Quote exactly and only this range of lines in the data below: the line that holds "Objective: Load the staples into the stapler" to the line that holds "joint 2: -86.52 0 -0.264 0", both included.
(Stored data)
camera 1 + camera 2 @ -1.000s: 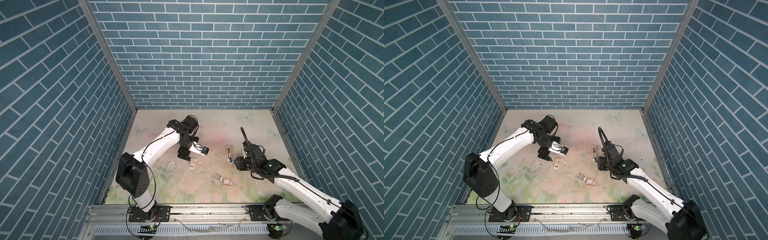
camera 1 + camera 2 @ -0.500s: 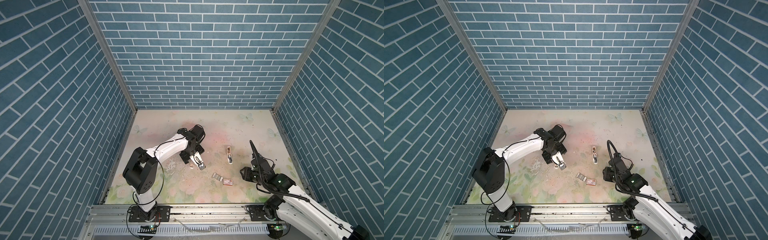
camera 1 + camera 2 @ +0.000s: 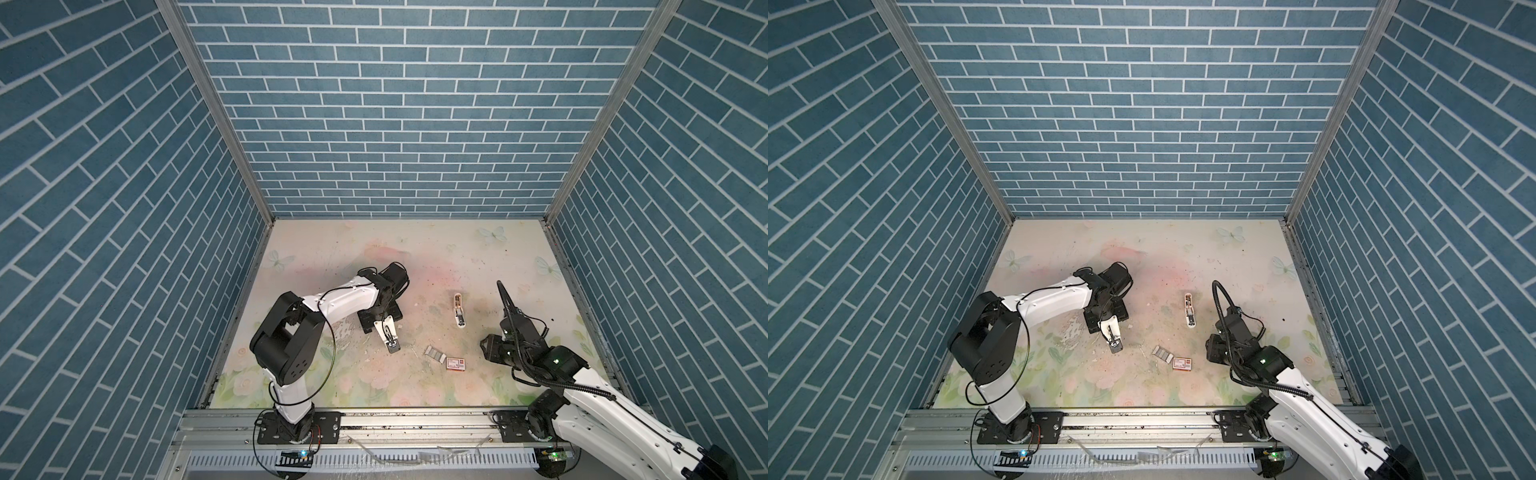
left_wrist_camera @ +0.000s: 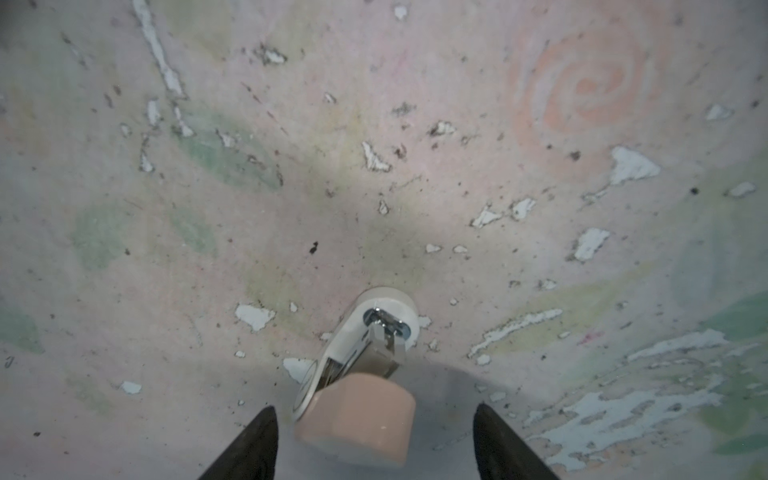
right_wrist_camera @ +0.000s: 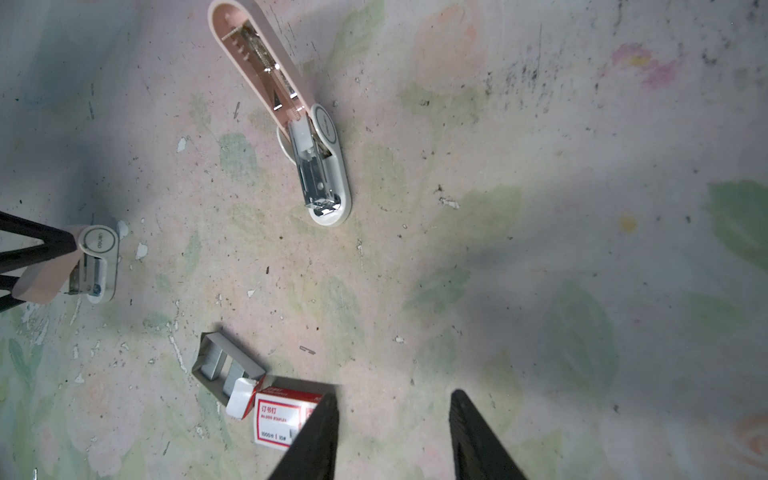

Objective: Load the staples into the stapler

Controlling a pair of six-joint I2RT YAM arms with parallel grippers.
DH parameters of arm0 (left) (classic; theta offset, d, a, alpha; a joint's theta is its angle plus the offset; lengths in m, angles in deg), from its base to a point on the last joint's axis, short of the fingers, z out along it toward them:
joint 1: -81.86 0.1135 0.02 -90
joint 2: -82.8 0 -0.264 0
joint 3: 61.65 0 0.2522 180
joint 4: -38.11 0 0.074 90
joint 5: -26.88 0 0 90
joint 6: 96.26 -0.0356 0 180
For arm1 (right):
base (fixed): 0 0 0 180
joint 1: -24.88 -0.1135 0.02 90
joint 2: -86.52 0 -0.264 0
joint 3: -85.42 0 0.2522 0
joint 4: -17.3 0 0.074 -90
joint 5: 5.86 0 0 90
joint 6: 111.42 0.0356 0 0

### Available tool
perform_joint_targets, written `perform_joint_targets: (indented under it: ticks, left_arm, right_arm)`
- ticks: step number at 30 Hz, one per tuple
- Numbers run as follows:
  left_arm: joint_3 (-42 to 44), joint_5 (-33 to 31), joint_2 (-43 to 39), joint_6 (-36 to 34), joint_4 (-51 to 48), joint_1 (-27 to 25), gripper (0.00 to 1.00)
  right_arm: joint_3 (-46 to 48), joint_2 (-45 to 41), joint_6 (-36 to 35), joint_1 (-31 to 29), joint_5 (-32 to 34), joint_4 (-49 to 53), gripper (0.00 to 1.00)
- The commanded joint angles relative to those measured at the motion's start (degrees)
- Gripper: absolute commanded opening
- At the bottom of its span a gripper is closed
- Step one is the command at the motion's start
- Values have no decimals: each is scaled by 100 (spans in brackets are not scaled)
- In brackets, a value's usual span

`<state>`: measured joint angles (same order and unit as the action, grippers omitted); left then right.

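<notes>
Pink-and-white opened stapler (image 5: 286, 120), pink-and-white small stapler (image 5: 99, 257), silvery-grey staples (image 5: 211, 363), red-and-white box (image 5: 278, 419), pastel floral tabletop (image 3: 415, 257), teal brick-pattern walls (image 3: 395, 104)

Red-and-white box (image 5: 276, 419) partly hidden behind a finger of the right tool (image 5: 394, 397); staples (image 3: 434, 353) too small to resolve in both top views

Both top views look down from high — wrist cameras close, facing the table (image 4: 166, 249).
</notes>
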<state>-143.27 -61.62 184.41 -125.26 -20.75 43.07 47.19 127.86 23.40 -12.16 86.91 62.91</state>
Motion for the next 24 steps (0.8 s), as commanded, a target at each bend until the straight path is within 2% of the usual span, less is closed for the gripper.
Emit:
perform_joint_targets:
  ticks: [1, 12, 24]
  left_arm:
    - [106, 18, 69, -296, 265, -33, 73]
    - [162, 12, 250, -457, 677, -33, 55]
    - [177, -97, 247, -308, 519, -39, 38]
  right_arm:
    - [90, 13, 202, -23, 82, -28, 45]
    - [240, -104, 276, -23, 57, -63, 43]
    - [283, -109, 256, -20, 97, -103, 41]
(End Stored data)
● **Your response**:
Objective: Load the staples into the stapler

Controlling a pair of six-joint I2RT YAM arms with parallel grippers.
DH parameters of arm0 (left) (classic; theta offset, d, a, alpha; a joint's theta is its angle plus the offset; lengths in m, angles in deg), from its base to a point on the last joint's axis, short of the fingers, z out along it toward them:
joint 1: -81.86 0.1135 0.02 -90
joint 2: -82.8 0 -0.264 0
joint 3: 61.65 0 0.2522 180
joint 4: -38.11 0 0.074 90
joint 5: -26.88 0 0 90
joint 6: 96.26 -0.0356 0 180
For arm1 (right):
base (fixed): 0 0 0 180
joint 1: -24.88 -0.1135 0.02 90
joint 2: -86.52 0 -0.264 0

No further response is required.